2.How many different ways are there to code (DNA nucleotide code) for an average human protein? In practice what are some of the reasons that all of these different codes don’t work to code for the protein of interest?

-Because the genetic code is degenerate, an average human protein of aprox 300 aminoacids can be encoded by a bunch of different DNA sequences creating a lot of different combinations, However, most of them do not function effectively.
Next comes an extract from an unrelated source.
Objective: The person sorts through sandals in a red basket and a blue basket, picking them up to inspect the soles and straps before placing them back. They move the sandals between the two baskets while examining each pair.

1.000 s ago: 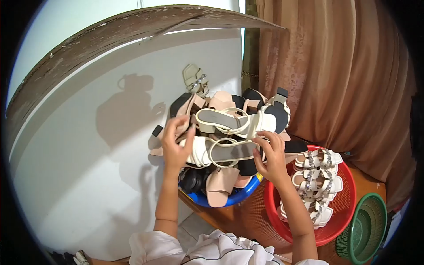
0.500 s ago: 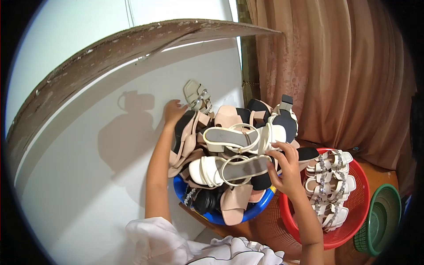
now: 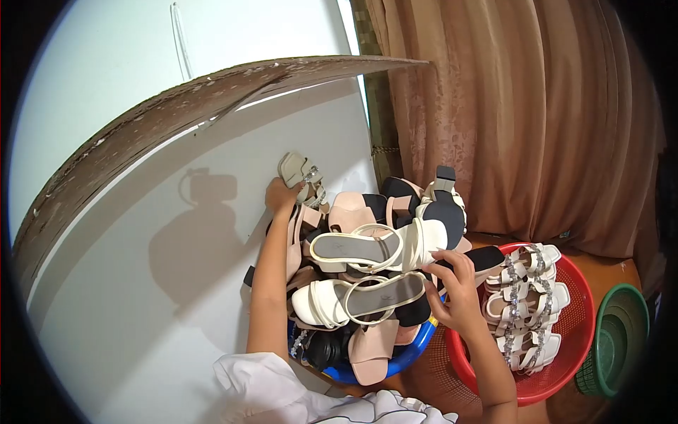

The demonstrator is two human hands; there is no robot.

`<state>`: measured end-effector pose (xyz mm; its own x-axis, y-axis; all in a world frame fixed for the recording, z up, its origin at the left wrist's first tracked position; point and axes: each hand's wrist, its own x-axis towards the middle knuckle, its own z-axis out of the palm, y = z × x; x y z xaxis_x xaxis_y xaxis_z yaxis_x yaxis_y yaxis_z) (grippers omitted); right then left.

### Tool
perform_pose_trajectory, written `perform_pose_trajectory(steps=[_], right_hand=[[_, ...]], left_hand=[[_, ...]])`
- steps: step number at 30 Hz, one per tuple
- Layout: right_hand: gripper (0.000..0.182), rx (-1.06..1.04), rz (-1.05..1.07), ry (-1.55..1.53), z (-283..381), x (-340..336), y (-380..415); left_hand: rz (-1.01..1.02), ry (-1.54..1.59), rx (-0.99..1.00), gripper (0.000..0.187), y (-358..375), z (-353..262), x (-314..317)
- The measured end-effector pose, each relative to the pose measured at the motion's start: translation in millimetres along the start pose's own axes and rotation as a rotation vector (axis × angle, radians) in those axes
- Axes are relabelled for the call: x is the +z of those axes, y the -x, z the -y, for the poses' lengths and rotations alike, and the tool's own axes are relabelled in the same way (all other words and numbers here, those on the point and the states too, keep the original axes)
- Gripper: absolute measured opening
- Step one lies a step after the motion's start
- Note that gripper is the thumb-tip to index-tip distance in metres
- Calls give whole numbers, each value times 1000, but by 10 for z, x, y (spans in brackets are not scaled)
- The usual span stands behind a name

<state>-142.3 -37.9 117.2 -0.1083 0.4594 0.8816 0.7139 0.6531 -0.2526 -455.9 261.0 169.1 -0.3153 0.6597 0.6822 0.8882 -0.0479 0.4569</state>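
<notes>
Head view: the left hand (image 3: 281,193) is raised to the top of a heap of sandals (image 3: 367,261), against the white wall (image 3: 162,268). Its grip is closed on a beige sandal (image 3: 299,174) with a glittering strap, which is held at the heap's upper left edge, just beside the wall. The right hand (image 3: 455,291) is laid at the heap's right side; its fingers are curled narrowly on the heel end of a white sandal (image 3: 357,297) with a grey insole, which lies across the front of the heap. Whether that sandal is truly gripped or only touched cannot be told. Just above it a second cream sandal (image 3: 360,249) is stacked. The heap is piled in a blue basin (image 3: 395,353), with pink and black sandals mixed in. To the right, touching the basin, a red basket (image 3: 565,367) is seen with white jewelled sandals (image 3: 526,297) stacked inside. A green basket (image 3: 621,332) is set further right, near a brown curtain (image 3: 522,120).
</notes>
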Motion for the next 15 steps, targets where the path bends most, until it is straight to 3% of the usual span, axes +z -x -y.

Factors such as codon bias, mRNA secondary strc, trasnlation spee, etc. limit which DNA sequences can successfully produce the desired protein. So, as a resultm only a small part of them are biologically viable.

Homework Questions from Dr. LeProust:

What’s the most commonly used method for oligo synthesis currently?

-The most commonly used method for oligonucleotide synthesis is solid-phase phosphoramidite chemistry

Why is it difficult to make oligos longer than 200nt via direct synthesis?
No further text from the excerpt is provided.